The Artists
Meet Ruth Swain and Paul Starns, the award-winning artists behind "Facing the Future".
Ruth Swain
Ruth Swain is an award-winning artist, which she is very proud of, but she much prefers it when people look at her art and leave with a smile on their face.
Her art career started at age 7 when she won a large box of paints and a 5-line write-up in the Witney Gazette. And even though she probably did a wonderful colouring job, she attributes her success here to her Mum’s clever pun. (Which you should definitely ask her about!)
Local fame persuaded her to carry on painting so she spent a lot of her time as a teenager painting pop stars from magazines. Her painting of David Essex and The Boomtown Rats was a particular favourite.
Ruth went on to study Graphic Design at Bristol Polytechnic and ended up working as an Art Director for an advertising agency. Originally, she was working in London until she moved to Hong Kong, where she finally changed career and decided to become a portrait painter. She started out by painting watercolour portraits of children.
When she returned to the UK, she set out to become a ‘proper artist’ so she decided to return to art school. This time around studying Fine Art (Contemporary Portraiture) at The Art Academy London and graduated in 2021.
She now spends most of her time painting in her studio in Oxford, doing undertaking commissions, working on projects, entering exhibitions, and trying to get humour and the occasional visual pun into her work. Anyone would think she used to work in advertising!
Her CV is available on request.
Paul Starns
Paul Starns is not an award-winning artist. Well, nothing major anyway. No Turner Prize, no Ondaatje Gold Medal, no Blue Peter Badge. Occasionally, people are kind & complimentary and they’ll say something nice about his work, but the trophy cabinet remains pretty bare.
He was not allowed to study art at school. “No, you’ll do proper A-levels”, said Mr Trewella. Perhaps if his housemaster had been less of a philistine, things may have turned out differently. Paul might now be a titan of the art world, collecting glittering prizes & adulation wherever he went… but it was not to be.
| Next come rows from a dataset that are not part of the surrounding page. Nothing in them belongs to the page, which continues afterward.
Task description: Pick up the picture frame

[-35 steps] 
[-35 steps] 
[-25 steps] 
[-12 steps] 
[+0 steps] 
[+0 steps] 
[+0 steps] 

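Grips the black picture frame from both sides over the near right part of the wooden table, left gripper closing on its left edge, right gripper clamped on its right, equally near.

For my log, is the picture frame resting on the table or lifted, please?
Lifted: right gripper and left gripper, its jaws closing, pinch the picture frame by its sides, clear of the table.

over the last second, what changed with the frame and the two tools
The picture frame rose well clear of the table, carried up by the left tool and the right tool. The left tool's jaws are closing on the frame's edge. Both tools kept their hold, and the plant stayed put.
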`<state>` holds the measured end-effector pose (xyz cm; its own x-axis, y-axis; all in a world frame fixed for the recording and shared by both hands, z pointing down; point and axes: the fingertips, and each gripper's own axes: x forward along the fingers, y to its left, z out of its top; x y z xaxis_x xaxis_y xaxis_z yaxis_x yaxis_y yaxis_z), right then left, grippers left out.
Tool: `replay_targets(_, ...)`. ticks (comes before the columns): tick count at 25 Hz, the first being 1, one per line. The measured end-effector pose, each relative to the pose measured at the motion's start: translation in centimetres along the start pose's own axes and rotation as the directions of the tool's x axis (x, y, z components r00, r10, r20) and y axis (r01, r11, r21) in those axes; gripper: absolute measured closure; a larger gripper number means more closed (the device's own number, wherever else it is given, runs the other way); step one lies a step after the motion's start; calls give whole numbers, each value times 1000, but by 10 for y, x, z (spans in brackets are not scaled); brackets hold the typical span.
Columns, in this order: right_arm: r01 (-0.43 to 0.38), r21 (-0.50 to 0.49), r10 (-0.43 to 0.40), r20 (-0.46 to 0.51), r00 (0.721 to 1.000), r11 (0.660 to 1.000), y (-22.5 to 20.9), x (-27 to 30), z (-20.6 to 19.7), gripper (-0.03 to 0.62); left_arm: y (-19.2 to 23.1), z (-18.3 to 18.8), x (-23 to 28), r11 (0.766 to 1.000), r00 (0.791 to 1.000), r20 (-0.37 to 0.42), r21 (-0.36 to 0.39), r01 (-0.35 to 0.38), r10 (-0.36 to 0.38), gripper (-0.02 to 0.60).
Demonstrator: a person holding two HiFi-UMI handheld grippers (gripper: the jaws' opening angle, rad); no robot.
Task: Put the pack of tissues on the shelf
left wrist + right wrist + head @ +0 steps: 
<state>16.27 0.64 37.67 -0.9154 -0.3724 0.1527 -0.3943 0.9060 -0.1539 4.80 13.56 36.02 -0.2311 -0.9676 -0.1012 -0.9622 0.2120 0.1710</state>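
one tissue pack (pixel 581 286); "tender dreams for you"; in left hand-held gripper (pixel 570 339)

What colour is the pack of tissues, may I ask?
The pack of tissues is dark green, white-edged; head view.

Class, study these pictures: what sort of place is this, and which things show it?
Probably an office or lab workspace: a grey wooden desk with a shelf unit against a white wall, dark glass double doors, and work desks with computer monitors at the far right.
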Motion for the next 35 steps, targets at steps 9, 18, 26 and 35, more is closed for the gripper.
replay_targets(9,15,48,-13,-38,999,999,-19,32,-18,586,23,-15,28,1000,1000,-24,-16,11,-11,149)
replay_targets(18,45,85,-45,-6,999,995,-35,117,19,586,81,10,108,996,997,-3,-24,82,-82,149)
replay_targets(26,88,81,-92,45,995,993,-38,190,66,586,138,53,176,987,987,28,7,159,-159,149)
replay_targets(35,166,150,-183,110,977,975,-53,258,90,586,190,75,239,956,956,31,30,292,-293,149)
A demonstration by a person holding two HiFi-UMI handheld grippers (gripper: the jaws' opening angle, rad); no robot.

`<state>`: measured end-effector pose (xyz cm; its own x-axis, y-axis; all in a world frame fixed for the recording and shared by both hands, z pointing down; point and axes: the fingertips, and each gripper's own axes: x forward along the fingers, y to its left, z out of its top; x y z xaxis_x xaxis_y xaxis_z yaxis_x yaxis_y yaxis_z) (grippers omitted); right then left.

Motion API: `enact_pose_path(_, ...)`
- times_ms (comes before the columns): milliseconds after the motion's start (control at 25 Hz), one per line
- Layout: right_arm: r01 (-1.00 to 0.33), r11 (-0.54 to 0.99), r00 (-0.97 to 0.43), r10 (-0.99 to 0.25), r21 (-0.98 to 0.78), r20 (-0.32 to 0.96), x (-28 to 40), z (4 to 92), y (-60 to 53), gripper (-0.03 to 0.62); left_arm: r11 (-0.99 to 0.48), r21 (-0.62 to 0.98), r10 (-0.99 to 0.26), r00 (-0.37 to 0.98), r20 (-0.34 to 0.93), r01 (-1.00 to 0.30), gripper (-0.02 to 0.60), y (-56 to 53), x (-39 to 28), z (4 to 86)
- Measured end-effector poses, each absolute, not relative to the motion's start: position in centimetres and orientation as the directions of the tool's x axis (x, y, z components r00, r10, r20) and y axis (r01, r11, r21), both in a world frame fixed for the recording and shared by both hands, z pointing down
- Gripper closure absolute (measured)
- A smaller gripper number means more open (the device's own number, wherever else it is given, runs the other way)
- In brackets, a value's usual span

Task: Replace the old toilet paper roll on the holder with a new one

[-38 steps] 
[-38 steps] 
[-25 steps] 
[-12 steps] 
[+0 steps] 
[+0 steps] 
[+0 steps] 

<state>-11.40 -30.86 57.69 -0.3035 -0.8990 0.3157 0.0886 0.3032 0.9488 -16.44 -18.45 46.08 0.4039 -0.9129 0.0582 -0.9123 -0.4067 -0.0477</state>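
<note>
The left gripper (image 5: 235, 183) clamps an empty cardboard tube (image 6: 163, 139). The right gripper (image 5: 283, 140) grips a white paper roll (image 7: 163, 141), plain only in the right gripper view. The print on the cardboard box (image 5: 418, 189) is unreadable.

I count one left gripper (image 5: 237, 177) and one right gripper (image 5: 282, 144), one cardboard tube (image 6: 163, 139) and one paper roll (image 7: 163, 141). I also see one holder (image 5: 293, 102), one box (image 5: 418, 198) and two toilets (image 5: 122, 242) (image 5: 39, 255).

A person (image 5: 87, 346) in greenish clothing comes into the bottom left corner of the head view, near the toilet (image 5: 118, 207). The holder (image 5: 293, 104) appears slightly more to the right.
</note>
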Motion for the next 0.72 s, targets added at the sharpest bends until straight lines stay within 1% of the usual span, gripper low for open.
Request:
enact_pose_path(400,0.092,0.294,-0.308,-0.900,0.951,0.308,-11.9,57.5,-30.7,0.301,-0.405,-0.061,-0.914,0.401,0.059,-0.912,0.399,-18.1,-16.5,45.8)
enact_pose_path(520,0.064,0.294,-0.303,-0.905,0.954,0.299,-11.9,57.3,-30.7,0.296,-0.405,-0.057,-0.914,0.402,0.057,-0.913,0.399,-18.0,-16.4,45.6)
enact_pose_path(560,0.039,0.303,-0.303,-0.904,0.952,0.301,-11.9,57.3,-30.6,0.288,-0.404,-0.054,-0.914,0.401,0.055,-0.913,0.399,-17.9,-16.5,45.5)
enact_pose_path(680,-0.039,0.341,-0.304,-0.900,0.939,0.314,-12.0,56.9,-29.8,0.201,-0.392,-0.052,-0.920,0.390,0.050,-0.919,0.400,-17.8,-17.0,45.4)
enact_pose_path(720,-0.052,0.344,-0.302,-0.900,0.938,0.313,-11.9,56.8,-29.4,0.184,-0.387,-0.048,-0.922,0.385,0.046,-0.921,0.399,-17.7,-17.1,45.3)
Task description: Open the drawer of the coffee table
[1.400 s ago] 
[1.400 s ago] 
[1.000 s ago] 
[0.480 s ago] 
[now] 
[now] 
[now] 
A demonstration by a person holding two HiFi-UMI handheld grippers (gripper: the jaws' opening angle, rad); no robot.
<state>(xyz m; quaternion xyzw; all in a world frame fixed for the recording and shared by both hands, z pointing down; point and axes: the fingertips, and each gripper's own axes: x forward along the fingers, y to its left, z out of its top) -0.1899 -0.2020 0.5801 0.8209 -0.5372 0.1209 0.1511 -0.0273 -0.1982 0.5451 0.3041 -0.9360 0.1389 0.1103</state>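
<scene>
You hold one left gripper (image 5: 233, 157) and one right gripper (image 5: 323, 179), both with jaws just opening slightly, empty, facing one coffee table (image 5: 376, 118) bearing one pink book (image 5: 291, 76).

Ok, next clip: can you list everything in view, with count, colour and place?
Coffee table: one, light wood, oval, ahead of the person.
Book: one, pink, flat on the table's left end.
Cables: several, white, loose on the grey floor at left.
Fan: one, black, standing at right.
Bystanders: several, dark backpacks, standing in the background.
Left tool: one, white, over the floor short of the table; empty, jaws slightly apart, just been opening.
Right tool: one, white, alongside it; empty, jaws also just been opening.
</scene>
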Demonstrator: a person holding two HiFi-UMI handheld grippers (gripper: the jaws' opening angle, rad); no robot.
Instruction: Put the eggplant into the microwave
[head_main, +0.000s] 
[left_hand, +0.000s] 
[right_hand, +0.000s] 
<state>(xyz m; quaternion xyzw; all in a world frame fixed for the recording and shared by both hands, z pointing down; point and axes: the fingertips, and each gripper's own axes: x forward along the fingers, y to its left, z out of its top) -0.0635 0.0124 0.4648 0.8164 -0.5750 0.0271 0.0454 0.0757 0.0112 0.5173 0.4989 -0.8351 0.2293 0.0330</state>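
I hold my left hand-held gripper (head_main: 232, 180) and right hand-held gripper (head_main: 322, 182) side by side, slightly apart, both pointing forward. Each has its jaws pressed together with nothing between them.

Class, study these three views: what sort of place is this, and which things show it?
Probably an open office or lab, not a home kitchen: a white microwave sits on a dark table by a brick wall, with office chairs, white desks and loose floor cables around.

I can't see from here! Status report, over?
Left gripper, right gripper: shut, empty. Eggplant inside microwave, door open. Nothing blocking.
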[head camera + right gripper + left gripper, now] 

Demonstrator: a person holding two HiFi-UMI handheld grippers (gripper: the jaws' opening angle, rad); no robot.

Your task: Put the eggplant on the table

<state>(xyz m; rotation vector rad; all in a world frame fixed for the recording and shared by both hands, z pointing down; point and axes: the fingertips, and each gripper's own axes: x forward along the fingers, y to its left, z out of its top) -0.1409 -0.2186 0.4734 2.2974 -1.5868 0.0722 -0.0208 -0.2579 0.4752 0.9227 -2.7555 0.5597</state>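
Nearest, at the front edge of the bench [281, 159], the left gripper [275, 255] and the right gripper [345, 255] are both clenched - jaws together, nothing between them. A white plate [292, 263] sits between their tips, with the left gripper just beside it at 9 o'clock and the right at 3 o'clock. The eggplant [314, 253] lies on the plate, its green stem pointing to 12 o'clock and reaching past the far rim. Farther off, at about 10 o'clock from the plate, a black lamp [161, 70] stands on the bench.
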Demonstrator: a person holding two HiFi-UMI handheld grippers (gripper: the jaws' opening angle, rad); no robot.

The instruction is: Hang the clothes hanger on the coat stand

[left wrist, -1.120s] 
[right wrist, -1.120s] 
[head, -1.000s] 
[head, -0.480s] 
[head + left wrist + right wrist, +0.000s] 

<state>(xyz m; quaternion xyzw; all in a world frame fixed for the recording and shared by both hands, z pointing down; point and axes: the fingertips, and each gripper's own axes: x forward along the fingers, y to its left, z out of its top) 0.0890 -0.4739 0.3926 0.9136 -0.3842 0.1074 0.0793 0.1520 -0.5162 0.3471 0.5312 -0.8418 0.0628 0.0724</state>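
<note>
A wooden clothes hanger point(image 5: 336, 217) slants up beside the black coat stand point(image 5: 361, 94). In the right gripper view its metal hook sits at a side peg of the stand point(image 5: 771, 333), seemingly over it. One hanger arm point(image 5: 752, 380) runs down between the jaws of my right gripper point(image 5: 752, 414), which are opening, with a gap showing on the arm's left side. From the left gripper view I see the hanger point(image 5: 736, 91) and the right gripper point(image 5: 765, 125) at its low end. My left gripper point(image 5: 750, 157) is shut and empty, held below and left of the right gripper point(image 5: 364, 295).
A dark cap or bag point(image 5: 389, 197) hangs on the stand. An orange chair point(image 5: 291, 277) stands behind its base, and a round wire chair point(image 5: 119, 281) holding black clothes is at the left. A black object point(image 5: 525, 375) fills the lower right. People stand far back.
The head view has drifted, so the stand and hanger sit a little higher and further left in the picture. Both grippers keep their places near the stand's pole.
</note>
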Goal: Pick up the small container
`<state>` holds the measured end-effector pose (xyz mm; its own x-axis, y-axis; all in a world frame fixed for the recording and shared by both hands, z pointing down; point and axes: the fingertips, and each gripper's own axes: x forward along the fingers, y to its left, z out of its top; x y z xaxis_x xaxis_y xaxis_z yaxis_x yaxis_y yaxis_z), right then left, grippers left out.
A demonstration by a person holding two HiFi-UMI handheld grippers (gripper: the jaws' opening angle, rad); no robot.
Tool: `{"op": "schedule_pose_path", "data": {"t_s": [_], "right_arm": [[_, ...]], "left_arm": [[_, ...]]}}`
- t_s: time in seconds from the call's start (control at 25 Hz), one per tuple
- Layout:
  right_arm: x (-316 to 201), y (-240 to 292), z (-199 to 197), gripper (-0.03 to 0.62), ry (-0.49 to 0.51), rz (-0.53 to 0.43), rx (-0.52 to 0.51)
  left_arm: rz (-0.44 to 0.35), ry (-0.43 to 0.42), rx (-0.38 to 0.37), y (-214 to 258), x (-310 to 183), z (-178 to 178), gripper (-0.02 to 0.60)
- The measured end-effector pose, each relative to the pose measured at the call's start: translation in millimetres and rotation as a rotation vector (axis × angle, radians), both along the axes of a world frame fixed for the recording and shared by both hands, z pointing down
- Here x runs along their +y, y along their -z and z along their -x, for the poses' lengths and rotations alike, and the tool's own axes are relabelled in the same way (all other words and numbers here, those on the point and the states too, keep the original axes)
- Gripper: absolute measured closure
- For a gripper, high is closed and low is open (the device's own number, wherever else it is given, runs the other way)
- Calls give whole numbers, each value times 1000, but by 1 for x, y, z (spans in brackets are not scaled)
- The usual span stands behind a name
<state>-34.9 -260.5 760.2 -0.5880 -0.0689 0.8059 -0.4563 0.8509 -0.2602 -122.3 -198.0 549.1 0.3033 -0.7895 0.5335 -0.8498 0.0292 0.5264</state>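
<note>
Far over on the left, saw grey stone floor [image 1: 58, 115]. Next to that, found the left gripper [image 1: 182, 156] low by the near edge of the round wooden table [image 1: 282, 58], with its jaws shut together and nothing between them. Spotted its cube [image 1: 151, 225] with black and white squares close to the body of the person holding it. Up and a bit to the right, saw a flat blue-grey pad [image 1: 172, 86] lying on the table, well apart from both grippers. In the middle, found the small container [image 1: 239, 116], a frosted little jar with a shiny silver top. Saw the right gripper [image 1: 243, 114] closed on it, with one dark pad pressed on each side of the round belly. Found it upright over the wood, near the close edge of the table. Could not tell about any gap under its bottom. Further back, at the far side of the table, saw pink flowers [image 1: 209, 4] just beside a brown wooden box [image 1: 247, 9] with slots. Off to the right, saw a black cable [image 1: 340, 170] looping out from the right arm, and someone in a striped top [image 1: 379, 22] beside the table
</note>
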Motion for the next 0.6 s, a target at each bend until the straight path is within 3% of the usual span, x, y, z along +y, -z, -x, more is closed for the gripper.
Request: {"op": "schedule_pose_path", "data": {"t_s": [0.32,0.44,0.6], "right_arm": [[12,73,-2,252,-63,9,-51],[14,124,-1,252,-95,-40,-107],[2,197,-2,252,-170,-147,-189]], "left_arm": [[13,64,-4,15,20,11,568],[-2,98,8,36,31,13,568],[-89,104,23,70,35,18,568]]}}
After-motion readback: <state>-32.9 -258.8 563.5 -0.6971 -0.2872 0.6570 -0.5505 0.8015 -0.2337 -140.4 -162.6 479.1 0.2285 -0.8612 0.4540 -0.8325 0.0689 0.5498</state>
Following his retirement from business a few years ago he decided to go back to school & belatedly start his art education by studying for a Foundation Degree in Contemporary Portraiture at the Art Academy London. He graduated in 2021 & since then he has undertaken a few commissions, shown in the odd exhibition & now splits his time between his easel & the golf course… where he hasn’t won any prizes either.